From a security perspective, the work emphasizes several key takeaways:
-
Reliability of Debugging Tools: TTD and similar frameworks are invaluable for reverse engineering and incident response. However, any inaccuracies in emulation, such as those revealed by the misinterpretation of
pop r16
,push
segment, orlods*
instructions, can compromise the fidelity of the analysis. This raises important questions about trust in our debugging tools when they are used to analyze potentially malicious or critical code. -
Impact on Threat Analysis: The ability to replay a process's execution with high fidelity is crucial for uncovering hidden behaviors in malware or understanding complex exploits. Instruction emulation bugs may inadvertently alter the execution path or state, leading to incomplete or skewed insights that could affect the outcome of a security investigation.
-
Collaboration and Continuous Improvement: The discovery of these bugs, followed by their detailed documentation and reporting to the relevant teams at Microsoft and AMD, highlights the importance of a collaborative approach to security research. Continuous testing, fuzzing, and cross-platform comparisons are essential in maintaining the integrity and security of our analysis tools.

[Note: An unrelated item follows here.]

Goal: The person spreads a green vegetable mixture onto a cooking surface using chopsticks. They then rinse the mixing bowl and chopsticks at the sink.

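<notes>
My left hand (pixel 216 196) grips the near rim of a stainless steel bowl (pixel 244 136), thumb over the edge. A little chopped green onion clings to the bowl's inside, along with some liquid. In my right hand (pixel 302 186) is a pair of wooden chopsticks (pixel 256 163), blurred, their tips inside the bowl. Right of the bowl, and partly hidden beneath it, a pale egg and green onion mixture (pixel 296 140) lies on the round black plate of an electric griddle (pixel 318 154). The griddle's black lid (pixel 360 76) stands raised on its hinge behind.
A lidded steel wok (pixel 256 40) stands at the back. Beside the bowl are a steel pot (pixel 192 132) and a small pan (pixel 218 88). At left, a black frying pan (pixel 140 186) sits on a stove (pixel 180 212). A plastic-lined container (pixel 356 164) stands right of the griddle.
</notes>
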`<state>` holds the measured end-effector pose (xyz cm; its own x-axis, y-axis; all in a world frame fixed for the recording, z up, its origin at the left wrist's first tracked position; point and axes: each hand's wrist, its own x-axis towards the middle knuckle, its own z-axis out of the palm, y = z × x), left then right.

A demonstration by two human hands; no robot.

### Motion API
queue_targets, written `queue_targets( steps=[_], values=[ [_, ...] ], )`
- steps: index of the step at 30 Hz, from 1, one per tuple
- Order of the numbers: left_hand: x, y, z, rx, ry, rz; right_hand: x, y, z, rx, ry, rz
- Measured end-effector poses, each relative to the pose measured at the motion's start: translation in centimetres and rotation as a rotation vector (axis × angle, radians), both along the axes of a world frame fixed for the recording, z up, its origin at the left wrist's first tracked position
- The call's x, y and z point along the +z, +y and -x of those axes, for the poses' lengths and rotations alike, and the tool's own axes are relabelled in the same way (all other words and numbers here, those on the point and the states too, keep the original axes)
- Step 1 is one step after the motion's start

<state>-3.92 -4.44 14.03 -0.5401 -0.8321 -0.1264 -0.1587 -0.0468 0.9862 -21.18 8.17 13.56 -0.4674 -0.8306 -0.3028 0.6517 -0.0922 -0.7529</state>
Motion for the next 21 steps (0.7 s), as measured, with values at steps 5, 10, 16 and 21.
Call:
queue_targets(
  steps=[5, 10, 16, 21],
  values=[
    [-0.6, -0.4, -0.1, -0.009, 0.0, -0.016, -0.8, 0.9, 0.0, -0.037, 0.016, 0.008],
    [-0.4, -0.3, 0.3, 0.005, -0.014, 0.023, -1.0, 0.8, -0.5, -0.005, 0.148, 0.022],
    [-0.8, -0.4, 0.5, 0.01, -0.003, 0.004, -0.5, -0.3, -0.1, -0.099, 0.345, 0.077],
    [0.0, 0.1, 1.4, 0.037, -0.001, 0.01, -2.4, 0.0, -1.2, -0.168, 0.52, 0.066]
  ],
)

In conclusion, this exploration not only sheds light on the nuanced challenges of CPU emulation within TTD, but also serves as a call to action for enhanced scrutiny and rigorous validation of debugging frameworks. By ensuring that these tools accurately mirror native execution, we bolster our security posture and improve our capacity to detect, analyze, and respond to sophisticated threats in an ever-evolving digital landscape.
Acknowledgments
We extend our gratitude to the Microsoft Time Travel Debugging team for their readiness and support in addressing the issues we reported. Their prompt and clear communication not only resolved the bugs but also underscored their commitment to keeping TTD robust and reliable. We further appreciate that they have made TTD publicly available—a resource invaluable for both troubleshooting and advancing Windows security research.